1. A device for securing on an opening in a ventricular wall, comprising a hollow main body with a generally cylindrical form with an outer surface (11), a ring (15) which is received at a first end of said hollow body, this ring (15) being mobile along at least part of the outer surface (11) of the hollow body, a tubular membrane (16) covering the outer surface (11) of the hollow body, whilst extending between said ring (15) and the end opposite the first end of the hollow body, known as the second end, a distal end (17) of this tubular membrane (16), placed on the side of said second end of the hollow body, being self-expandable between a first configuration in which it has a tubular form, and a second configuration in which it defines a first flange (18) extending radially, or substantially radially, starting from said hollow body, this first flange (18) being designed to abut a face of said ventricular wall, the other end, known as the proximal end, of this tubular membrane (16) being able to be deformed by the displacement of said ring (15) along the outer surface (11) of the hollow body, such as to form a retention flange (20), the position of which can vary relative to said first flange (18), so as to adapt to ventricular walls with different thicknesses, said retention flange (20) being designed to come into contact with the opposite face of said ventricular wall, such that said flanges and the assembly formed by the part of the hollow body and the portion of the tubular membrane (16) covering it, passing through said ventricular wall through said opening, lock said securing device in position in said opening.
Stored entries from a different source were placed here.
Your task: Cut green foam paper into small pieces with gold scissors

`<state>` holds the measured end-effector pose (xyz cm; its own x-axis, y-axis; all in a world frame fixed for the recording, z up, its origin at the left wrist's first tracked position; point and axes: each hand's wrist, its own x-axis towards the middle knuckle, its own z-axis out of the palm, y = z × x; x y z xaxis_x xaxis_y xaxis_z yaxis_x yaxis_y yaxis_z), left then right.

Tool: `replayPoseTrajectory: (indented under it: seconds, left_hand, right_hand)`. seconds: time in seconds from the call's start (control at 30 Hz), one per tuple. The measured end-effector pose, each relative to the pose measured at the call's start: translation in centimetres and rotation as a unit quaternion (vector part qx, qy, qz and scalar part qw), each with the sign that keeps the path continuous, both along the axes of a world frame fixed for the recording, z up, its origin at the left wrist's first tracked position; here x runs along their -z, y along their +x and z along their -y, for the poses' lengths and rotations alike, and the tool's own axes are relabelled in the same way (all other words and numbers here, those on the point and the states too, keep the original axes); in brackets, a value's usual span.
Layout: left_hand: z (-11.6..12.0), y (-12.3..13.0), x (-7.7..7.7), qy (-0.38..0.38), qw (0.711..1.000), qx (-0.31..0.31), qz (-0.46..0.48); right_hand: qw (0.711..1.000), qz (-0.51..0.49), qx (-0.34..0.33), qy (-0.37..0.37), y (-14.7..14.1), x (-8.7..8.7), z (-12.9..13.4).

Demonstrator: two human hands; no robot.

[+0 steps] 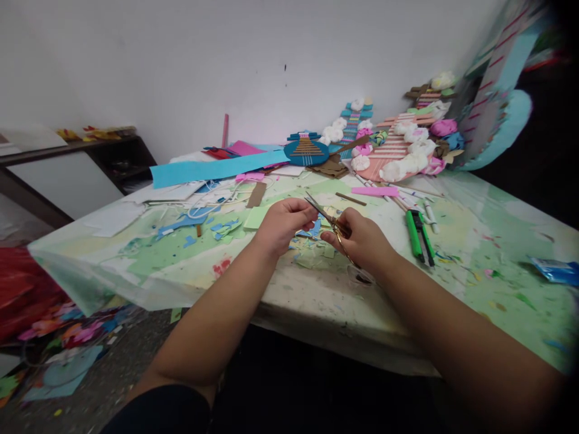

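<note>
Near the front middle of the table, my right hand (357, 240) is wrapped round the handles of a pair of scissors (326, 216), whose blades point up and left. The blade tips are close beside the fingers of my left hand (287, 224). That hand is closed in a pinch; what it holds, if anything, is too small to make out. Below and between the hands lie small green, yellow and blue paper scraps (316, 246). A light green paper pad (256, 218) lies just left of my left hand.
A green cutter (418, 236) and markers (429, 216) lie at the right. Behind are a blue paper strip (217, 169), a blue paper instrument (306, 150) and decorated crafts (402, 150). Coloured scraps (75, 331) litter the floor at left.
</note>
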<state>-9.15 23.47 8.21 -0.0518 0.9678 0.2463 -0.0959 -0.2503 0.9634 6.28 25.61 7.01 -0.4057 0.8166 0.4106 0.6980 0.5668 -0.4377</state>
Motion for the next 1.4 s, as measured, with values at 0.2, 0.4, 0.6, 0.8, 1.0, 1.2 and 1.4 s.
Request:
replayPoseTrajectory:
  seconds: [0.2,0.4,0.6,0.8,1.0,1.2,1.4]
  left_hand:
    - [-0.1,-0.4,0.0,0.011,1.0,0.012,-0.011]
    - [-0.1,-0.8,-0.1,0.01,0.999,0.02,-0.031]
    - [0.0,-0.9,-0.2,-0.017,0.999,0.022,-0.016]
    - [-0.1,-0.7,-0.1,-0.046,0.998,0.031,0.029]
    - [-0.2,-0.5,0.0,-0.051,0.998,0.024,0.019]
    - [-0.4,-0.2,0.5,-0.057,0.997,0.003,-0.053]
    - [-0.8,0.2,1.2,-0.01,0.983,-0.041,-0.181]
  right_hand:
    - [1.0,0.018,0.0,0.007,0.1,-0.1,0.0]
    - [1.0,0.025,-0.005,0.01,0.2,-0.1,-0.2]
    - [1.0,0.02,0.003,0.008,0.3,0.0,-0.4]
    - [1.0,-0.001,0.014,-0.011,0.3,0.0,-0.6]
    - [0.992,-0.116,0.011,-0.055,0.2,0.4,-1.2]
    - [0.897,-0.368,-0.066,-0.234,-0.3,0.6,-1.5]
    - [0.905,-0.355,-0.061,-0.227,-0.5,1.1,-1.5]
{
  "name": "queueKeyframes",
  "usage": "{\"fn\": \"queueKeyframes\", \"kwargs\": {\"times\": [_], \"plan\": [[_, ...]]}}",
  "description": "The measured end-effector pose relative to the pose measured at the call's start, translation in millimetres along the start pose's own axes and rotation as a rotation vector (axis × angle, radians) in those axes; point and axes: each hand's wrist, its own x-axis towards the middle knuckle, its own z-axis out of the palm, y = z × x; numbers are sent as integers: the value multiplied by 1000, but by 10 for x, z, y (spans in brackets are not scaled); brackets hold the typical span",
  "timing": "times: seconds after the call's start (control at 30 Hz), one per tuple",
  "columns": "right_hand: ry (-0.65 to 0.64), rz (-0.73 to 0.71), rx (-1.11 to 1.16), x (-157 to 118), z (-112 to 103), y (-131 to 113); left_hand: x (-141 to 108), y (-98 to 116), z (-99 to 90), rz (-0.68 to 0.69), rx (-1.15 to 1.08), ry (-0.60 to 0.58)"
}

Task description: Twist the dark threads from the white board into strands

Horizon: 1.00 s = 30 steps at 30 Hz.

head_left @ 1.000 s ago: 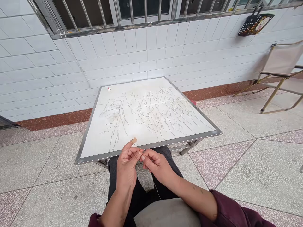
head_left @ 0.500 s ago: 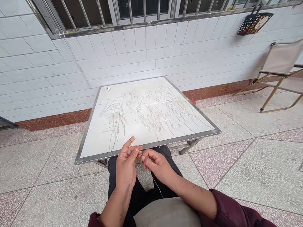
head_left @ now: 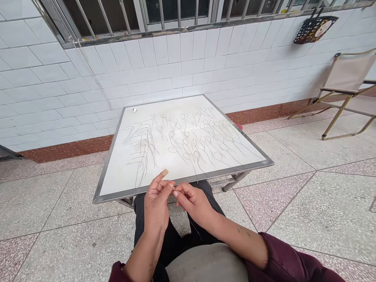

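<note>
Both hands meet just past the table's near edge, above my lap. My left hand (head_left: pixel 158 201) pinches a thin wire between thumb and index finger, and one raised finger has a tan wrap on its tip. Close against it on the right, my right hand (head_left: pixel 194 201) grips the same thin wire (head_left: pixel 196 230), whose tail hangs down over my dark trousers. On the white table (head_left: pixel 167 172) lie several wires with looped ends, at the middle and right. Several bent wires without clear loops are on the left side.
A small white and red object (head_left: pixel 134 110) sits at the table's far left corner. Behind the table is a white tiled wall (head_left: pixel 164 74) with a barred window. A folding chair (head_left: pixel 342 78) stands at right, below a hanging dotted basket (head_left: pixel 314 30).
My right hand has moved slightly up and left, closer to my left fingertips. The hanging wire tail has shifted a little up and left.
</note>
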Motion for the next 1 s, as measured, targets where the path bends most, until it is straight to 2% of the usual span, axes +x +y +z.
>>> {"fn": "queueKeyframes", "kwargs": {"times": [0.3,0.67,1.0], "plan": [[42,-35,-164,8,-18,-43,37,-44,-12,25,-15,-21],[38,5,-114,7,-34,-44,49,-85,-24,69,-15,-78],[77,-9,-96,18,-22,23,27,-73,-4,73,-18,-71]]}}
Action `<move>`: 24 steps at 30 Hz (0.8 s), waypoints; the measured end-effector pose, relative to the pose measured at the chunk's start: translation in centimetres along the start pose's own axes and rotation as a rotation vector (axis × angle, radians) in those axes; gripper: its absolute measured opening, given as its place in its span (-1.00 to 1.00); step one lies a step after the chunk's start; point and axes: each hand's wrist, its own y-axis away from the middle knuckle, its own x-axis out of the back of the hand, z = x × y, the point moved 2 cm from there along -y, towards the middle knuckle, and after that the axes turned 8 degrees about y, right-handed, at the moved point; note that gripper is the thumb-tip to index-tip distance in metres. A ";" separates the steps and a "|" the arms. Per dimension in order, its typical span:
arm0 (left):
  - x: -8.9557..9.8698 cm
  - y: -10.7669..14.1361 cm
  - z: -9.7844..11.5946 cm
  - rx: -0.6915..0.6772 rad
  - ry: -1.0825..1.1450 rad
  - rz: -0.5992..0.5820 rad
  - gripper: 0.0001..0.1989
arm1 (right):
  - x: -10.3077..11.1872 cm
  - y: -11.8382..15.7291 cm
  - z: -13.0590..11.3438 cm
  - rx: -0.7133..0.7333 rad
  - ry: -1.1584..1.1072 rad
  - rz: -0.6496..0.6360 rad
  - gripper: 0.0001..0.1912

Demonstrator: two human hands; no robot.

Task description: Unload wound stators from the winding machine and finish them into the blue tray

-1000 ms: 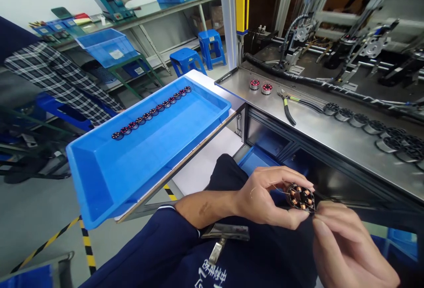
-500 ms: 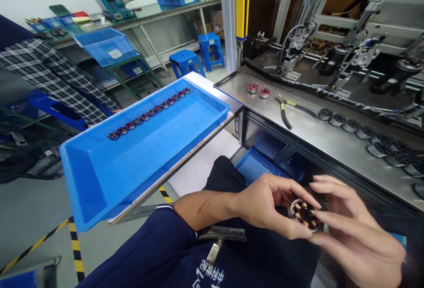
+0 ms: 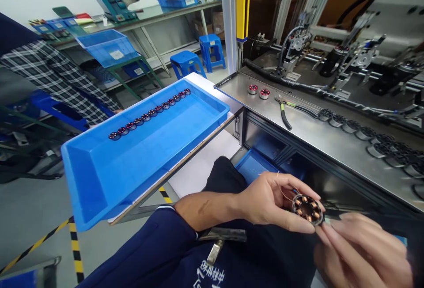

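Observation:
Between the thumb and fingers of my left hand (image 3: 274,204) is a round metal ring part (image 3: 307,210) with copper coils inside, its open face turned up. Thin copper-coloured wires rise from its left side. My right hand (image 3: 361,248) is at the lower right edge of the part, thumb and fingers pressed together and partly blurred; what it may pinch is too small to make out.
A blue tray (image 3: 145,164) at the left bears a row of red-and-black round parts. On the metal ledge (image 3: 308,142) lie green-handled pliers (image 3: 284,113), two red round parts (image 3: 264,94) and several dark ones. Behind stands machinery; a person's plaid trousers (image 3: 62,76) show far left.
My right hand has moved down, its fingers off the face of the part and now drawn together at the lower edge. The part's face is more visible, and its wires show more.

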 end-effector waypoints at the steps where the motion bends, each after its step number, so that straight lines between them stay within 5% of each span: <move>1: -0.1 -0.1 0.0 -0.114 -0.062 -0.005 -0.42 | -0.2 0.4 -0.1 -0.046 0.019 0.032 -0.75; 5: -0.2 -0.2 0.0 -0.460 -0.295 -0.005 -0.48 | -1.5 0.9 -1.0 -0.282 0.050 0.096 -0.86; 9: -0.2 0.0 -0.4 -0.554 -0.472 0.064 -0.57 | -3.2 0.3 -2.3 -0.459 -0.075 0.256 -0.81; 12: -0.2 0.3 -0.7 -0.574 -0.485 0.091 -0.60 | -4.2 0.4 -2.3 -0.463 -0.149 0.387 -0.90; 15: 0.1 0.4 -0.6 -0.479 -0.401 0.074 -0.42 | -4.4 0.7 -1.4 -0.397 -0.163 0.326 -0.93; 18: 0.6 0.3 0.1 -0.240 -0.406 0.038 -0.23 | -4.0 0.7 -0.6 -0.344 -0.155 0.257 -0.92; 24: 1.5 0.2 0.5 0.027 -0.253 -0.047 -0.46 | -3.5 -0.2 -0.6 -0.334 -0.097 0.211 -0.88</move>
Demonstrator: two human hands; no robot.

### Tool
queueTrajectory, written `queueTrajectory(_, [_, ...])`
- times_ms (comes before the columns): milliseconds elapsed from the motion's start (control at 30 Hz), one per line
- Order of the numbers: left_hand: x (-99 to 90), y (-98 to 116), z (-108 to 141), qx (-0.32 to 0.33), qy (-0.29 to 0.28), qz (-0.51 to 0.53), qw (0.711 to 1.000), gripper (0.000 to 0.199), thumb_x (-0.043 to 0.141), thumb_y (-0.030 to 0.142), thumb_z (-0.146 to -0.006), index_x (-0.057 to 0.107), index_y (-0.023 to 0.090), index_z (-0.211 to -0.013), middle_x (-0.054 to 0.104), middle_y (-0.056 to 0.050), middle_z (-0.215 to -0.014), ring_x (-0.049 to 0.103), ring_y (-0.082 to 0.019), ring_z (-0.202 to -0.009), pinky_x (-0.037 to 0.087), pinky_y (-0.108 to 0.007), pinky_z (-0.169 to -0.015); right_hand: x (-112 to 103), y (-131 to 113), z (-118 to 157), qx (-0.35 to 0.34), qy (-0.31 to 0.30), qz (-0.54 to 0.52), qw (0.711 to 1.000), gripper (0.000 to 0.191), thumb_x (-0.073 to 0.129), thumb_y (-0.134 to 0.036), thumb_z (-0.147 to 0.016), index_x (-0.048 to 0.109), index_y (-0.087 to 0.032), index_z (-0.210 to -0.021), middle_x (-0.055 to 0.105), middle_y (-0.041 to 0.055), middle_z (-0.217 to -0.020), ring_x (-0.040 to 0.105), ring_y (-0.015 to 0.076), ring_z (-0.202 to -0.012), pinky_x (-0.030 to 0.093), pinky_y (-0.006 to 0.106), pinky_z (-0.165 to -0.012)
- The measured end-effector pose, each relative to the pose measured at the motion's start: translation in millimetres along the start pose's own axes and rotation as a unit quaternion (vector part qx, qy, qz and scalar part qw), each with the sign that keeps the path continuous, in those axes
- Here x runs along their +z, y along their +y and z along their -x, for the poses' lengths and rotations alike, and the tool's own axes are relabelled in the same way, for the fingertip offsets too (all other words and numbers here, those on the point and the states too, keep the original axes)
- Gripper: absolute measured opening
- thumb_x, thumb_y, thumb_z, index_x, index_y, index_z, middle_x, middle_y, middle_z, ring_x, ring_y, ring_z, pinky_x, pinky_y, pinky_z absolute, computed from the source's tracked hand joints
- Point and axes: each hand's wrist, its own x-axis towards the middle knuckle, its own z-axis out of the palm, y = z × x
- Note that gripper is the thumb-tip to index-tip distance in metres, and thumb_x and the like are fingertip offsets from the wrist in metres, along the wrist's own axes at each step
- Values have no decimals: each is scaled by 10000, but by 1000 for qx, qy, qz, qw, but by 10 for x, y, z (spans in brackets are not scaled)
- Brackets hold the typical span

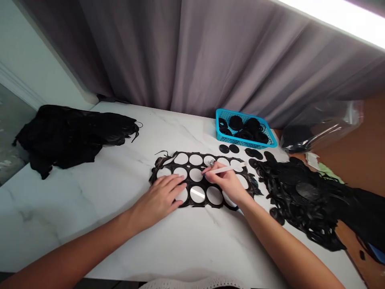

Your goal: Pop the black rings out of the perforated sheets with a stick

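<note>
A black sheet with rows of round white openings or discs [197, 194] lies flat on the white marbled table. My left hand [162, 196] rests palm down on its left part, fingers spread and holding nothing. Over the middle of the sheet, my right hand [225, 178] grips a slim white pen-like tool [222, 169], its tip near a circle in the middle row. Loose black discs [224, 149] lie just behind the sheet on the right.
A blue basket [237, 140] of black round pieces stands at the back right. Black scraps [300, 192] are heaped on the right, near a clear plastic bag [321, 124]. Black fabric [69, 134] lies at the left. A grey curtain [144, 52] hangs behind the table.
</note>
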Motion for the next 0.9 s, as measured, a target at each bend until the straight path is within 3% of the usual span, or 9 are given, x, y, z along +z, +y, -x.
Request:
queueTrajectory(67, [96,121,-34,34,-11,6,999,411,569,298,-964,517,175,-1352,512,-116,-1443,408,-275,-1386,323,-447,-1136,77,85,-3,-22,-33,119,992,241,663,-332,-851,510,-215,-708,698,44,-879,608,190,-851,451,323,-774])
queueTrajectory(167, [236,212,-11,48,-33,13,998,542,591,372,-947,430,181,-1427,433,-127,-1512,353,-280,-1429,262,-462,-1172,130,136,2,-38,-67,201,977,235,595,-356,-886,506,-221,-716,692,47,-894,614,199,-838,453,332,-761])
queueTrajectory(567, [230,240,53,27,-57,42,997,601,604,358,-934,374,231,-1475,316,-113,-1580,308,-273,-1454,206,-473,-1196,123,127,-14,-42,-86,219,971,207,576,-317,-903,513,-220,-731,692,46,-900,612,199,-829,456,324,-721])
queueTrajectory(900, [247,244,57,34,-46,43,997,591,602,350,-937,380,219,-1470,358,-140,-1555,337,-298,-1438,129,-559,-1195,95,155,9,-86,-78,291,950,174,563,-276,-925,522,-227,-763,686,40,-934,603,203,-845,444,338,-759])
2. The device as claimed in claim 1, wherein the proximal end of the tubular membrane (16) is configured to be deformed progressively during the displacement of the ring (15), such as to form a retention flange (20), the position of which can vary within a predetermined range of distances starting from the first flange (18).

3. The device as claimed in claim 2, wherein said ring (15) comprises on its periphery at least one coupling finger which is designed to cooperate with notches placed on the outer surface (11) of said hollow body.

4. The device as claimed in claim 2, wherein, with the outer surface (11) of said hollow body comprising a thread on at least part of its outer surface (11), the inner surface of said ring (15) comprises a thread which is configured to cooperate with said thread placed on the outer surface (11) of the hollow body, in order to permit the displacement of said ring (15).

5. The device as claimed in claim 2, wherein said ring (15) comprises a non-return finger (21) in order to prevent any loosening of the ring (15) after formation of the retention flange (20).

6. The device as claimed in claim 1, wherein said ring (15) comprises on its periphery at least one coupling finger which is designed to cooperate with notches placed on the outer surface (11) of said hollow body.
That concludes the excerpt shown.